Я укоризненно посмотрел на Зорова. Он поймал мой взгляд:
— Думаешь, я не понимаю? Пить мне нельзя, сердцем чувствую, до добра это не доведет, — сказал он и тут же, о что-то споткнувшись, чуть не растянулся на тротуаре. Но я успел, подхватил его, выровнял и когда он был в состоянии снова идти, сказал ему:
— Правильно говоришь! Осталось лишь притворить в жизнь! Ты же взрослый мужик. У тебя есть, какой никакой дом, свой дом. Влезай в жизнь, меняй ее. Зачем тебе обвинять во всех бедах отчима — Филиппа Григорьевича и бездействовать. Будь независимым и свободным.
— Рад бы, но у меня ничего не получается. Я даже его выгнать не могу. Филипп Григорьевич меня спас от смерти. Я живу благодаря нему: в армии во время учений попал в катастрофу. Наш автомобиль с солдатами на переезде столкнулся с железнодорожным составом. Многие погибли. Я, весь искромсанный, надолго лег в госпиталь. Там за мной, ты не поверишь, ухаживал Филипп Григорьевич. Он по телеграмме прилетел на самолете и долгие два месяца находился рядом. Как я хотел тогда пить. Я изнывал от жажды. Мать бы не выдержала — она бы дала мне воды, и я был бы уже давно мертв. Отчим тот не дал. Наверное, он меня не любил! На мои просьбы дать хотя бы глоточек — он всего лишь смачивал мои губы мокрым платком.
— Ну, вот, — сказал я, — а ты еще его ругаешь, хочешь выгнать из дома. Ты должен Филиппа Григорьевича понять и простить. Твой дом там, где жена, где твой ребенок. А отчима своего ты оставь матери. Пусть Мария Федоровна с ним и разбирается. Это ее забота.
Мы медленно шли по улице.
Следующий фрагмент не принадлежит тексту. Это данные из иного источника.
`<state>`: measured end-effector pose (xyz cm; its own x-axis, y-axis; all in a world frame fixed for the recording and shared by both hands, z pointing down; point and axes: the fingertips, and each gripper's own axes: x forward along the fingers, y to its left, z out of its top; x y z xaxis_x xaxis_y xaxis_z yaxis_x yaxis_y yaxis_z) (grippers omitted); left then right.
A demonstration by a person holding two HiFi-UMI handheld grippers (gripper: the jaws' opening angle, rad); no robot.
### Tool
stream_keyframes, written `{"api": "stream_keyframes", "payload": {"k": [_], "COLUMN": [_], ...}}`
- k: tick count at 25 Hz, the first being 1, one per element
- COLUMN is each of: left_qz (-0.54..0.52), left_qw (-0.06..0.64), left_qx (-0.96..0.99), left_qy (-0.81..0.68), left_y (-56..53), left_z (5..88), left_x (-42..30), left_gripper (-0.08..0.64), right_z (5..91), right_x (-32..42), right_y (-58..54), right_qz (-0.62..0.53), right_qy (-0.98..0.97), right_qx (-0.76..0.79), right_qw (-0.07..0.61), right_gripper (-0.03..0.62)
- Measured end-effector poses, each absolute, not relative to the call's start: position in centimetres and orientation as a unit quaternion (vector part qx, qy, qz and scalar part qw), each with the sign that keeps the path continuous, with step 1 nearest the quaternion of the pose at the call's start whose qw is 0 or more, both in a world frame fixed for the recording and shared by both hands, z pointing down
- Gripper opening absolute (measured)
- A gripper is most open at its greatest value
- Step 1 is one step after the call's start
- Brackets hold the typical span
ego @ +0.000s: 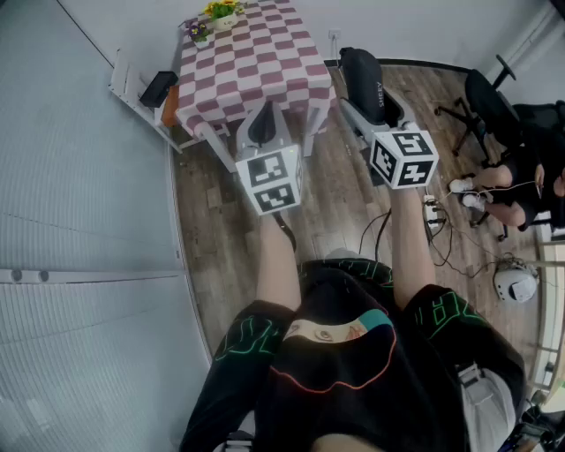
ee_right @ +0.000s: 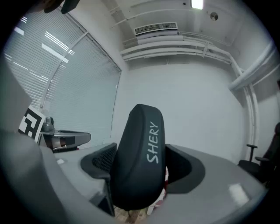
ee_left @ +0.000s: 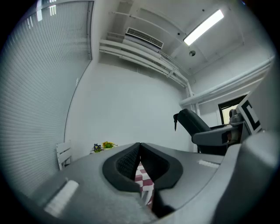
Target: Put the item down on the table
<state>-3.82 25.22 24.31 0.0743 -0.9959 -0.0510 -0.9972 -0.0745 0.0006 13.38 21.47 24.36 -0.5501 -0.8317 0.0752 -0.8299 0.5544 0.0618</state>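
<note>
A small square bench (ego: 265, 66) draped in a red-and-white checked cloth stands at the far end of the brown wood-plank floor (ego: 331, 194). At the bench's far left corner sit a yellow-flowered pot plant (ego: 222, 11) and, just beside it, a purple-flowered pot plant (ego: 199, 33). On the floor to the right lie black cables (ego: 440, 249) and a white helmet (ego: 515, 282).

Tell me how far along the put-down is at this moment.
Done: the pick-up. The right claw is closed on the black SHERY case, which hangs in the air. In hand: the case is held level, short of the checkered table ahead. Left: bring it over the tabletop, set it down and open the claw. The left claw is shut and empty.
</note>
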Motion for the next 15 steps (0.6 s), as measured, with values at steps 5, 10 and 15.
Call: {"api": "stream_keyframes", "payload": {"k": [5, 10, 15], "left_qz": [0.014, 0.018, 0.022], "left_qw": [0.017, 0.003, -0.007], "left_qx": [-0.731, -0.729, -0.733], "left_qy": [0.682, 0.684, 0.68], "left_y": [25.7, 26.0, 25.9], "left_z": [24.5, 24.7, 25.2], "left_x": [-3.7, -3.6, -2.6], "left_gripper": [0.009, 0.009, 0.009], "right_z": [24.2, 24.4, 24.7], "right_x": [13.6, 13.7, 15.4], "right_y": [21.7, 22.1, 22.7], "right_qz": [0.0, 0.0, 0.003], "right_qy": [-0.881, -0.885, -0.883], "right_qx": [0.473, 0.465, 0.468], "right_qw": [0.021, 0.031, 0.033], "right_gripper": [0.35, 0.35, 0.35]}}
Алексей прилагал все усилия, старался. Но видно вино на него действовало, и он нет-нет кренился то в одну, то в другую сторону. Наконец я не выдержал и взял его под руку.
— Я, не хочу делать матери больно. Она Филиппа Григорьевича любит. Это странная любовь. Мне она не понятна, какая-то неистовая на виду у всего поселка. Мне порой смешно смотреть на них. Мой отчим часто надирается. Затем он мертвецки пьяным падает на землю и валяется. А мать идет на его поиски. Она обыскивает весь поселок, находит Филиппа Григорьевича и тащит домой. При этом принародно голосит на всю улицу и целует его.
Мне сложно было разобраться в голове Алексея. Ну, и что из этого, — думал я. Любовь его матери к отчиму здесь ни причем, ведь сын ей так же дорог. Не бросила же она его, когда Филипп Григорьевич выгнал из-за стола на улицу, тут же побежала следом. И то был не единственный случай. Я после не раз замечал, как Мария Федоровна, словно курица-квочка кружила возле своего сыночка.
Что меня удивило, в будущем брат Светланы, как не сторонился Филиппа Григорьевича, как не пытался идти своим путем часто уподоблялся ему. Из него вышел бы алкоголик, если бы не случайное стечение обстоятельств.